So PA Sen. Pat Toomey Was Trying To Delay The Amtrak Safety System
And in the week since the crash, he's dropped his sponsorship of the legislation. Radioactive, Pat?
I have to admit, I didn't know any of these rather stunning details when I confronted Pat Toomey last week (although I knew enough of his Club for Growth ways to assume) -- but now that I've read it, I'm really, really glad I got in his face. As I told him them: "These are real votes affecting real people and their real lives." Via Politico:
For years, Pennsylvania Sen. Pat Toomey has campaigned to delay a multibillion-dollar railroad safety technology, calling it an “exorbitantly expensive unfunded mandate.”
But safety officials say the technology would have prevented last week’s deadly train crash in Philadelphia. And Democrats argue that the railroads were starved of the money necessary to finish it.
Interviewed two days after the crash, Toomey abandoned some of his budget-cutting bombast of years past. He’s dropped his sponsorship of legislation that would postpone the safety system rollout for several more years. And he says the Southeastern Pennsylvania Transportation Authority that he was trying to protect from unnecessary spending no longer needs a delay.
Asked whether he thinks there should be any further delay in the positive train control system rollout, Toomey replied: “No.”
“SEPTA has been able to catch up to a very large degree. We helped them get a grant so they can do that. So I’m not concerned,” he said in a Thursday interview.
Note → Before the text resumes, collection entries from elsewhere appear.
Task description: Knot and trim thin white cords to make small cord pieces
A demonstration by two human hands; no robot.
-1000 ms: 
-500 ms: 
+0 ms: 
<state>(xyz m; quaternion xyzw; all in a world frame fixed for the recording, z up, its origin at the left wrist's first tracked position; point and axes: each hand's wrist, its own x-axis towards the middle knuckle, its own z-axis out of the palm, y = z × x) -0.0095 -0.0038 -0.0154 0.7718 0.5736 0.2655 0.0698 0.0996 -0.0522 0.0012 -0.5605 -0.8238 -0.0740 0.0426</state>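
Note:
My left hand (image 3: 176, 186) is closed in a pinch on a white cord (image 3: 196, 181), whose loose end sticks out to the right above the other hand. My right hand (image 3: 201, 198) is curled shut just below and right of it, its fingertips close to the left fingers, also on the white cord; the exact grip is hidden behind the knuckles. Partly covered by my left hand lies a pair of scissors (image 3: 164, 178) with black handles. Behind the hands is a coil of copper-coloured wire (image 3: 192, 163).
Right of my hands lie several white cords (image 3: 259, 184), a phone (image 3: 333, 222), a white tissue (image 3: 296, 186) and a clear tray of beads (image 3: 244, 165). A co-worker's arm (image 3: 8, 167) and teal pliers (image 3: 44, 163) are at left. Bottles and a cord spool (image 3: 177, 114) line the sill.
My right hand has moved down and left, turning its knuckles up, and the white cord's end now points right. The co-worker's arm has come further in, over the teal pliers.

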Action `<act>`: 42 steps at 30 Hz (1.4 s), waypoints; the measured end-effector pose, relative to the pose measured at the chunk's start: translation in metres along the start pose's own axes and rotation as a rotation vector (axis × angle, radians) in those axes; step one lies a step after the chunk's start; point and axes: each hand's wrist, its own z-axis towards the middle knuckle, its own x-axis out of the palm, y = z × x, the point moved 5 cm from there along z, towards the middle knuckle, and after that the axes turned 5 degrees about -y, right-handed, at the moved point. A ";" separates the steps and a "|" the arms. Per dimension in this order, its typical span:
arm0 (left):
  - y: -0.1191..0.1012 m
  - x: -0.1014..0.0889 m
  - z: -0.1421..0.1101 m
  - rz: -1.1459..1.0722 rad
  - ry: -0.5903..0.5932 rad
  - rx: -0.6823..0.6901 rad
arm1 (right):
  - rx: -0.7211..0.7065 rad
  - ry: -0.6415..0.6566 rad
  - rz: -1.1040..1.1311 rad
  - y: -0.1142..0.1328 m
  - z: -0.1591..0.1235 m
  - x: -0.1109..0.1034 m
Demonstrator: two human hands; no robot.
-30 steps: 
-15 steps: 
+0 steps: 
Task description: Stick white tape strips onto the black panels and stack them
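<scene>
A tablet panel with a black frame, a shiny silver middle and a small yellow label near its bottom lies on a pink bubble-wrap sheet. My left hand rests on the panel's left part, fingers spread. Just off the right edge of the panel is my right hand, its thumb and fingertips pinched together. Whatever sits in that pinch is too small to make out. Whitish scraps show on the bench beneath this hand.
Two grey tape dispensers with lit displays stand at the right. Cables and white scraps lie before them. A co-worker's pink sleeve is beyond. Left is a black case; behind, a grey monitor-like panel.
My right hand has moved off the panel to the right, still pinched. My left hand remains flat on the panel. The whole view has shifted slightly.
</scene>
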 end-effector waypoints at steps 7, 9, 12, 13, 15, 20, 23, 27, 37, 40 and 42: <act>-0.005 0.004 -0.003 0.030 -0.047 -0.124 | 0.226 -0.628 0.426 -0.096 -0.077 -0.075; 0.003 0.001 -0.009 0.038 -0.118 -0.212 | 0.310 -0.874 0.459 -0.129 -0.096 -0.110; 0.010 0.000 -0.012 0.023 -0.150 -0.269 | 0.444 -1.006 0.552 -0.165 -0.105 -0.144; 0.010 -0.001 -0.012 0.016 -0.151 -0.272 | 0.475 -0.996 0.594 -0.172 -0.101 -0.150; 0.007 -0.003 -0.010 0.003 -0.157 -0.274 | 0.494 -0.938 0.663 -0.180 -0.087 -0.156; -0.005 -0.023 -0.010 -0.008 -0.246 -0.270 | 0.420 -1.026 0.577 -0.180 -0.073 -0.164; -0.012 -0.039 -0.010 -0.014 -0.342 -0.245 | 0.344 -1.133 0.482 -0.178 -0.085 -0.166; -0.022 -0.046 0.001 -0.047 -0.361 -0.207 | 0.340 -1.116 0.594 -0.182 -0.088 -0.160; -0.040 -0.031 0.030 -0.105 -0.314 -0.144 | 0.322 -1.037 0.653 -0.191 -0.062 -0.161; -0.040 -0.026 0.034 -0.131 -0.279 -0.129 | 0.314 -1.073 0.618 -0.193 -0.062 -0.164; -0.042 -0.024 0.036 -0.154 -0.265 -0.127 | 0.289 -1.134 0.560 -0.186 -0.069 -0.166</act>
That’s a different argument from the one Toomey had made earlier. Since the Pennsylvania Republican came to the Senate in 2011, he’s argued that money for the crash prevention system could be better spent on things like rehabbing Pennsylvania’s crumbling bridges. Over the years, he’s written letters to regulators complaining about the system’s high costs, sponsored legislation to delay it and testified at hearings that it’s a misplaced priority.
Though he is a top target in 2016, national Democrats were loath to discuss Toomey’s crusade against the safety system. But Danielle Lynch, a spokeswoman for former Rep. Joe Sestak, a Democrat challenging Toomey in next year’s Senate race, said Toomey’s past fight against PTC “tragically shows the sad struggle by those who oppose what government can do for its citizens” and accused him of a flip-flop.
“When tragedy happens, he quickly calls for needed safety measures,” she said.
I can only assume that the national Dems must need Toomey's cooperation on something, because otherwise, it means they need to grow a spine.